When should you split your indexes?

I have logstash pulling logs from web servers and database servers and is displayed in kibana for the IT department.

The 3 sources of logs:

  • web-searches
  • web-errors
  • database-errors

All data is being pushed to daily logstash indexes.

The development team wants to run a substantial amount of queries against just one subset of data. (web-searches).

While they could do a filter, to only search logs tagged as 'web-searches', I want to know.

  • Would there be any performance advantage to putting the web-searches into their own index?
  • What guidelines constitute making a new index?
  • Do filters slow down searches? or require lots of cpu?

Personally I'd split all three out, depending on size. More for data hygiene reasons.
There are no guidelines on when to make a new index.
Filters are great, you are better off doing a filter than a query as it's a lot more efficient and it is also cached.

So would you recommend making new indexes for every type of server that I add? I anticipate that the 3 sources could grow to 10. It seems like that would be a lot of shards and indexes

Ideally you want to put similar styled data into the same indices, so system syslog in one, network in another and so on.

Hey @spuder, good to see you on here after meeting you at OpenWest. :smile:

Do you have some numbers regarding the quantity and size of the documents and your ES nodes? Getting a rough idea for what your daily indices look like can help determine where some optimizations can be made. Just getting a sample of the past few days indices from /_cat/indices would probably be enough. Also looking at your nodes with something like /_cat/nodes?h=host,heapPercent,heapMax,ramPercent,ramMax,load&v can help determine what type of load your nodes can handle. (/_cat/health is useful to see overall shard count as well - see the documentation for cat API if you need more information.)

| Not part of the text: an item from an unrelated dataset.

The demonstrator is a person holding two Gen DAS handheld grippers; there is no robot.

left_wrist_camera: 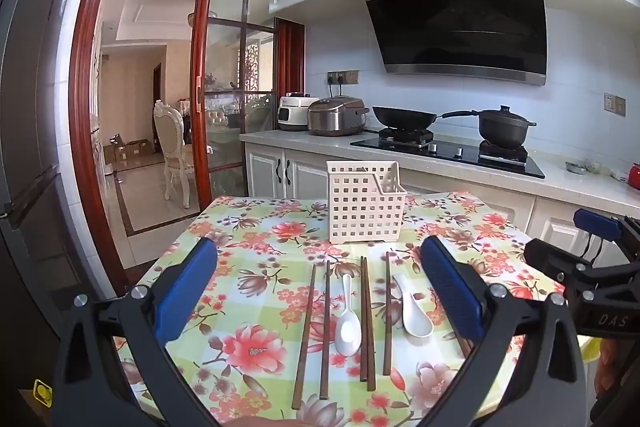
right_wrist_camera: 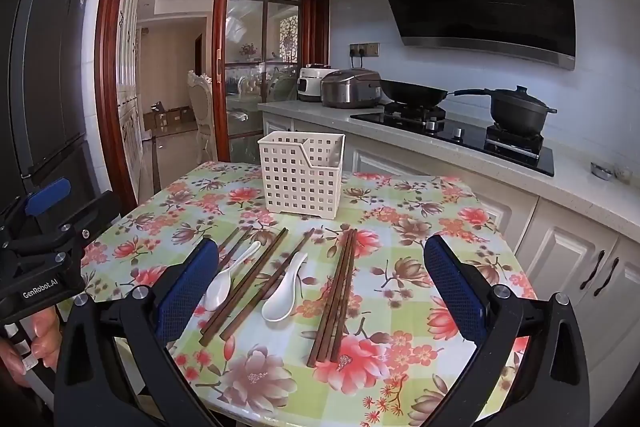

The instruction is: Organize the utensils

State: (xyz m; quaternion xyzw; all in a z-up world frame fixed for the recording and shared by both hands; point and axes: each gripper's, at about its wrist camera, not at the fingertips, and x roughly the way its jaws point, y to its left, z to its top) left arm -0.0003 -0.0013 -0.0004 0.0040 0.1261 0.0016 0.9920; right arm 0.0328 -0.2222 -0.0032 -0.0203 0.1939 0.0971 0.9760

Like warkolm mentioned, keeping your of documents/logs separated by index can help keep things organized.

Thanks @tylerjl It was good meeting you too.

My indexes range from a few hundred megs to 25GB per day. Almost all of my indexes are less than 5GB.

I had about 30 indexes open at one time.

30 Indexes
5 Shards
1 replica

30 * 5 * 2 = 300 shards open at once.

I've since dropped that down to about 2 weeks worth to help with a related performance problem

/_cat/indices
....
green open  logstash-2015.05.19  5 1 22459568 0  18.7gb   9.6gb
green open  logstash-2015.05.14  5 1  5710772 0     6gb   2.9gb
/_cat/nodes?h=host,heapPercent,heapMax,ramPercent,ramMax,load
swat-elasticsearch02.ndlab.local 17 7.8gb 57 15.6gb 0.57
swat-elasticsearch03.ndlab.local 28 7.8gb 57 15.6gb 0.44
swat-elasticsearch01.ndlab.local 28 7.8gb 57 15.6gb 0.52

If I do split up the shards, that will mean that there are way more indexes.

90 indexes (30 * 3)
5 shards
1 replica

90 * 5 * 2 = 900 shards

Is going from 300 shards to 900 shards going to reduce performance?
Should I reduce the sharding from 5 down to 2 ?

That many shards will reduce performance unless you have them spread across multiple nodes.

I'd definitely reduce the shard count.

Is there a guideline for how many indicies and shards are too many?

Nothing hard at the moment, it's more experience gained from in the trenches :wink: